> _Exercise brief_:
Each line in the entries below that holds the word "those" belongs in the answer.

> _Supplied material_:

########################################

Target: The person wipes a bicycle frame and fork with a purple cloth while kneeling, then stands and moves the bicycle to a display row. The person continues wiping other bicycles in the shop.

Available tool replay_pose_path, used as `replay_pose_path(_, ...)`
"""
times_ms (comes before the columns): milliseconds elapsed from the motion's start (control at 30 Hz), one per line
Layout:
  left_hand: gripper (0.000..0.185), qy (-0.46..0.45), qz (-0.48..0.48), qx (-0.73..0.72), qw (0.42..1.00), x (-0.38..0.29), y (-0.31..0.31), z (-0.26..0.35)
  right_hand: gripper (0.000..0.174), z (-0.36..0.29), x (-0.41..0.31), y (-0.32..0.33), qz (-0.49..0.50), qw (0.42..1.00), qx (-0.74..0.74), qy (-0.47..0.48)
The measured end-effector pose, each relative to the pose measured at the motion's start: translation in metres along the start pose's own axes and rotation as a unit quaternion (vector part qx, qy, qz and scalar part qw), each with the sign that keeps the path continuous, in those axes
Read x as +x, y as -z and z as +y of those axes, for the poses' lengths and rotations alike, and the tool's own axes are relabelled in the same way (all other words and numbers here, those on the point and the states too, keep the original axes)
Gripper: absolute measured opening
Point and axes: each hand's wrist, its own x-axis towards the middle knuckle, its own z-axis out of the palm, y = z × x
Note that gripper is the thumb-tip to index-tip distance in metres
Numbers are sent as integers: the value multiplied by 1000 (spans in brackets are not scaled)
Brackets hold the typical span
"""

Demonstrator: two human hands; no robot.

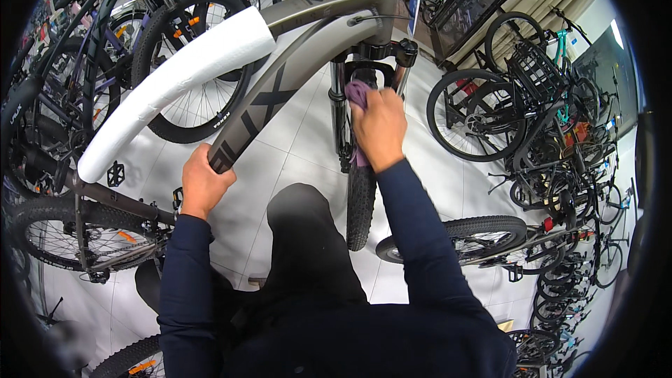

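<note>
Before me stands a grey mountain bike with lettering on its thick down tube [278, 92]. My left hand [203, 181] grips the lower part of that tube. A purple cloth [358, 93] is bunched in my right hand [381, 126], which is at the suspension fork [338, 84], over the knobby front tyre [361, 210]. Part of the cloth hangs down beside the tyre; my fingers hide where it touches. White foam wrapping [178, 89] covers most of the top tube [320, 2]. The rear wheel [47, 233] of the bike is at the left.
Other bicycles crowd the left, with a black-tyred wheel [194, 68] close behind the frame. On the right, a bike with a black rear wheel [475, 115] stands near more bikes in a row. Another wheel [485, 233] lies near my right forearm. White floor tiles [299, 168] show between.
</note>
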Motion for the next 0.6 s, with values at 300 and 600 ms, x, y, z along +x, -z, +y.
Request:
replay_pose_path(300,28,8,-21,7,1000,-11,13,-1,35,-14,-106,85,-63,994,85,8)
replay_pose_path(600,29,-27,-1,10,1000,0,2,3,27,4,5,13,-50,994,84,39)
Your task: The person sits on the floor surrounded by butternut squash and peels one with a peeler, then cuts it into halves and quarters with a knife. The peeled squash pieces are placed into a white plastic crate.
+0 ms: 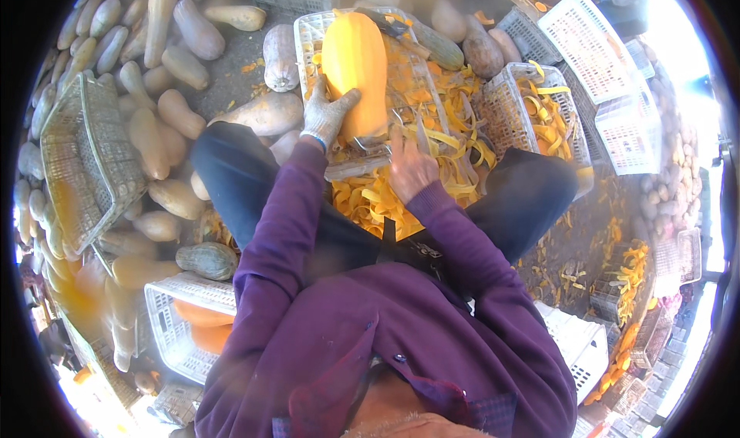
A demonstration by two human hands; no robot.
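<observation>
A peeled yellow-orange squash (355, 68) lies lengthwise before me on an upturned plastic crate (302, 30). My left hand (327, 111), in a grey knit glove, grips its near left side with the thumb across the top. My bare right hand (411, 163) is closed around a peeler, whose metal frame (370, 147) sits by the squash's near end; whether the blade touches the flesh I cannot tell. Long peel strips (376, 198) are heaped below both hands and to the right of the crate. Behind the squash lies a knife with a wooden handle (414, 47).
Unpeeled squashes (179, 114) cover the ground to the left, near a tilted crate (92, 149). A crate of peels (549, 114) stands by my right knee. White crates (584, 45) are stacked beyond it. Another crate (191, 288) with peeled squashes (205, 325) is at my left hip.
</observation>
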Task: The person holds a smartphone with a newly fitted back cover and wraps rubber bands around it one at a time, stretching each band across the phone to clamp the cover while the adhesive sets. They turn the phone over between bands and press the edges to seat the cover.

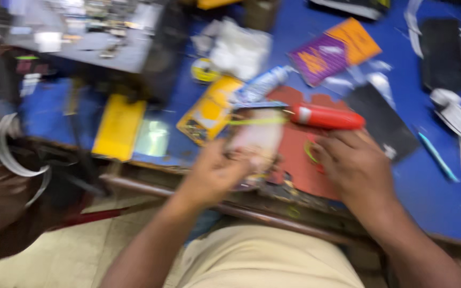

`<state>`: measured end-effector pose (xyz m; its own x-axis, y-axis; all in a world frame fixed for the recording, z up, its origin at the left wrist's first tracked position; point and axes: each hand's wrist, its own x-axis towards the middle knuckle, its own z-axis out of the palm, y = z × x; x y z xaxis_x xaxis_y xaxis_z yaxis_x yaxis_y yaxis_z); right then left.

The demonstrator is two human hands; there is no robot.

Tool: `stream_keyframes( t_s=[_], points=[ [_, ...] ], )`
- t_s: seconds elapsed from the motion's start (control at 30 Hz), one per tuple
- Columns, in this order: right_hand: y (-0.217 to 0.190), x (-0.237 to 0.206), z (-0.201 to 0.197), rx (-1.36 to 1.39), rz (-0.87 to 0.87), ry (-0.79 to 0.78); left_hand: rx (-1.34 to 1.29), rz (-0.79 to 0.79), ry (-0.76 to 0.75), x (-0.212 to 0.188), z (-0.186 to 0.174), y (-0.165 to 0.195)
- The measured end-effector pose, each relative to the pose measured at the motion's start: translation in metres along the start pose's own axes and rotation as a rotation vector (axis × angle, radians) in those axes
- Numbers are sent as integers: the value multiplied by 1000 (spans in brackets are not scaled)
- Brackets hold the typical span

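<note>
Two hands: left hand (217,170) grips one pale flat panel (256,140); right hand (350,160) holds one red tool (326,117).

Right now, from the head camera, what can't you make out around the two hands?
- Flat pale object in the left hand: motion blur hides what it is.
- Red tool above the right hand: blur hides whether the fingers grip it.
- Red mat: partly covered by both hands.
- Grey box top, upper left: small parts too blurred to tell.
- Blue table: cut off at the right edge.

Two hands (217,173), one red tool (326,117), two yellow packets (118,127).
</note>
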<state>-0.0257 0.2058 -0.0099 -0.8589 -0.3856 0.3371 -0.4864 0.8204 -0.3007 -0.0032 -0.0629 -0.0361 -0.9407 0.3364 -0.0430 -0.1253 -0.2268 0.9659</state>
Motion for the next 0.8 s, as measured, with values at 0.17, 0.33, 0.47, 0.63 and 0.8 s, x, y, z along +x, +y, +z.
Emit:
stream_keyframes(
  t_s=[0.17, 0.33, 0.47, 0.63, 0.8],
  points=[
    [26, -6, 7, 63, -16, 119, 146, 219, -59, 24, 20, -24],
    [59, -3, 18, 1072, -16, 36, 211, 512, -151, 36, 38, -33],
    [69, 9, 42, 2169, -17, -88, -21, 192, -253, 35, 35, -34],
    [54, 27, 22, 1803, -59, 9, 370, 189, -235, 30, 40, -11],
    [24, 25, -24, 61, -332, -58, 1031, 216, -147, 17, 51, 32]
  ],
)
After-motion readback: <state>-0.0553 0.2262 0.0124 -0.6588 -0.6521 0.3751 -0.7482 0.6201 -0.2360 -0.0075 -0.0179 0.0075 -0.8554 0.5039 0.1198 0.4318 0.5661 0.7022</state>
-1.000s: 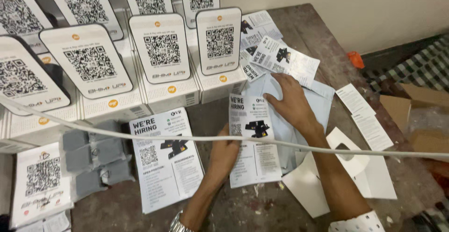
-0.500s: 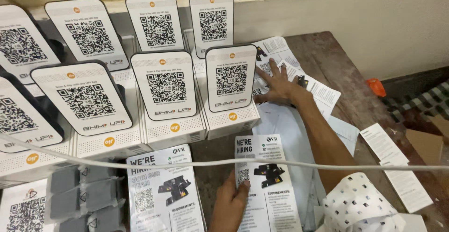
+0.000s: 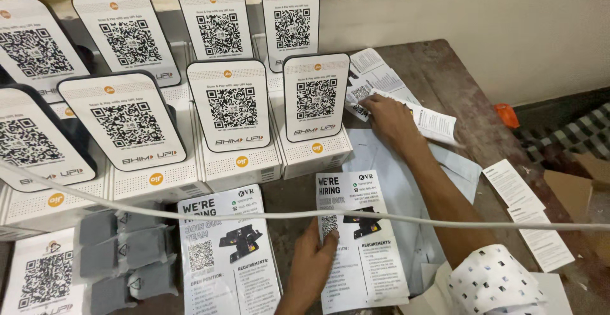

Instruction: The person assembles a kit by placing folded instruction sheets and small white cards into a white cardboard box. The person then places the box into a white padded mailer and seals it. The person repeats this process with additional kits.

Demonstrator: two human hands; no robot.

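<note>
My left hand (image 3: 314, 261) rests on the left edge of a printed flyer stack (image 3: 365, 239) lying on the wooden table (image 3: 445, 80), thumb and fingers pinching its margin. My right hand (image 3: 391, 118) reaches far across the table and presses on a folded white leaflet (image 3: 435, 121) beside other leaflets (image 3: 375, 77) near the wall. A second flyer stack (image 3: 225, 251) lies just left of my left hand.
Rows of white boxes topped with upright code placards (image 3: 232, 102) fill the left and back. Grey wrapped adapters (image 3: 127, 254) lie at lower left. A white cable (image 3: 445, 221) crosses the view. Paper slips (image 3: 521, 207) and cardboard (image 3: 575, 191) sit at right; pale blue sheets (image 3: 406, 162) under my arm.
My right hand has moved from the flyer out to the far leaflets and now presses on one. My left hand has stayed on the flyer's edge. The camera has shifted closer.
</note>
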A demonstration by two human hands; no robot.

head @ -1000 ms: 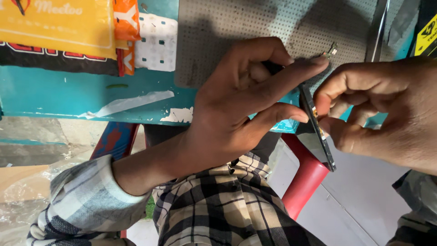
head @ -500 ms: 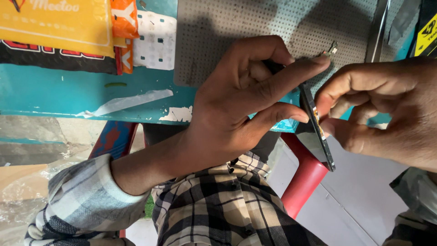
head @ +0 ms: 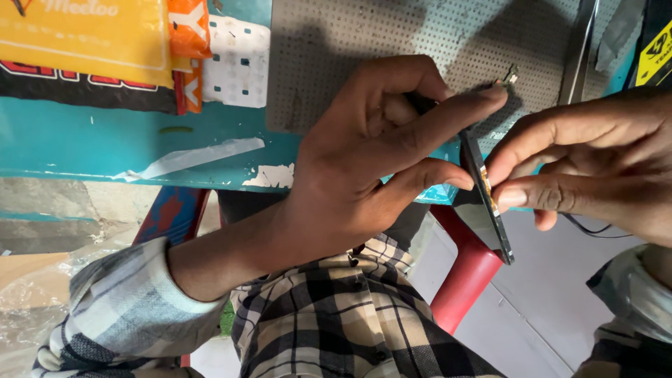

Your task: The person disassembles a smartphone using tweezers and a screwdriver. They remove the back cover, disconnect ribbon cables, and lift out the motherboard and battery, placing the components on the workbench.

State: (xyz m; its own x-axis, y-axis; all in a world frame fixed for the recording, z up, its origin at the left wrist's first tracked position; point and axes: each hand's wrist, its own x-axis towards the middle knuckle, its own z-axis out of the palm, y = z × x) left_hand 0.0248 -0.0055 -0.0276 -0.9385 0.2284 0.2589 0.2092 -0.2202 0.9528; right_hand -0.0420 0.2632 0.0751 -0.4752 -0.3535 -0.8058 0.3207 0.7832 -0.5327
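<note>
- Far left of the frame: a teal painted workbench edge (head: 84, 143) with peeling white tape, and above it a yellow and black printed package (head: 77, 49) beside a small orange packet (head: 187, 31); none of these is touched.
- Lower left to lower centre: a grey and white plaid shirt sleeve (head: 119, 308) leads up to the left hand (head: 364, 161), which sits mid-frame.
- Centre: the left hand's fingers are closed around a thin black flat panel seen edge-on (head: 486, 196) (it looks like a phone screen part), index finger stretched along its upper end, thumb and lower fingers pinching its side.
- Behind the hands, upper centre: a grey perforated mat (head: 392, 42) lies on the bench.
- Right of centre: the panel runs diagonally from the upper middle down toward the lower right, held in the air in front of the bench edge and above a red chair frame (head: 465, 280).
- Right edge: the right hand (head: 595, 168) pinches the panel's edge between thumb and fingertips, at a thin orange-gold strip.
- Progress, as a judgement: the panel is lifted and gripped by both hands, and the work at its edge looks under way, not finished.
- Hard to make out: the panel's face is turned away, the tiny metal piece at its top end is blurred, and the right wrist is cut off by the frame.
</note>
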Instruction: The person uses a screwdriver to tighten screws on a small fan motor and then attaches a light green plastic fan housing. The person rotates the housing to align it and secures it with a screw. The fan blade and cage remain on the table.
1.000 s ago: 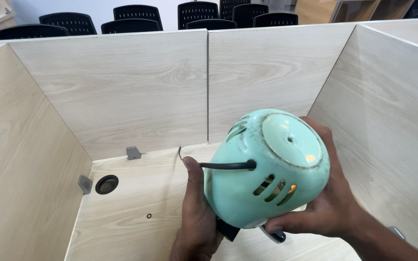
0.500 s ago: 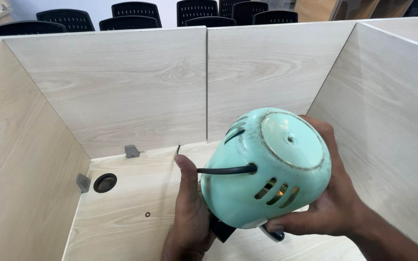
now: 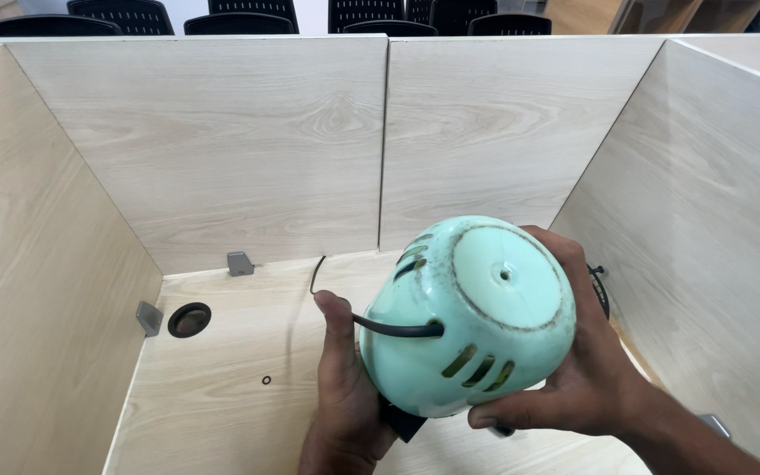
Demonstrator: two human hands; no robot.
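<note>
Mint-green vented appliance (image 3: 477,321) clasped between left hand (image 3: 345,387) and right hand (image 3: 587,369), black cord (image 3: 393,330) beside left thumb.

Materials and finish, desk booth

Mint-green appliance housing (image 3: 472,321): smooth semi-gloss plastic, grimy ring on the flat end. Black cord (image 3: 393,329): smooth rubbery sheath. Desk top (image 3: 222,387) and partition panels (image 3: 222,141): pale wood-grain laminate, matt. Corner brackets (image 3: 239,263): grey, dull metal look.
</note>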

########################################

> _Output of the exercise_:
The measured end-effector pose, each relative to the pose measured at the motion's start: translation in metres along the start pose's own axes and rotation as a unit quaternion (vector part qx, qy, qz and scalar part qw), each with the sign that keeps the path continuous, in those axes
Read x as +x, y as -z and z as +y of those axes, for the poses' lengths and rotations alike, and the tool's own axes are relabelled in the same way (all other words and numbers here, those on the point and the states too, keep the original axes)
- The measured end-effector pose, each relative to the pose measured at the motion's start: translation in metres along the start pose's own axes and rotation as a rotation vector (axis × angle, radians) in those axes

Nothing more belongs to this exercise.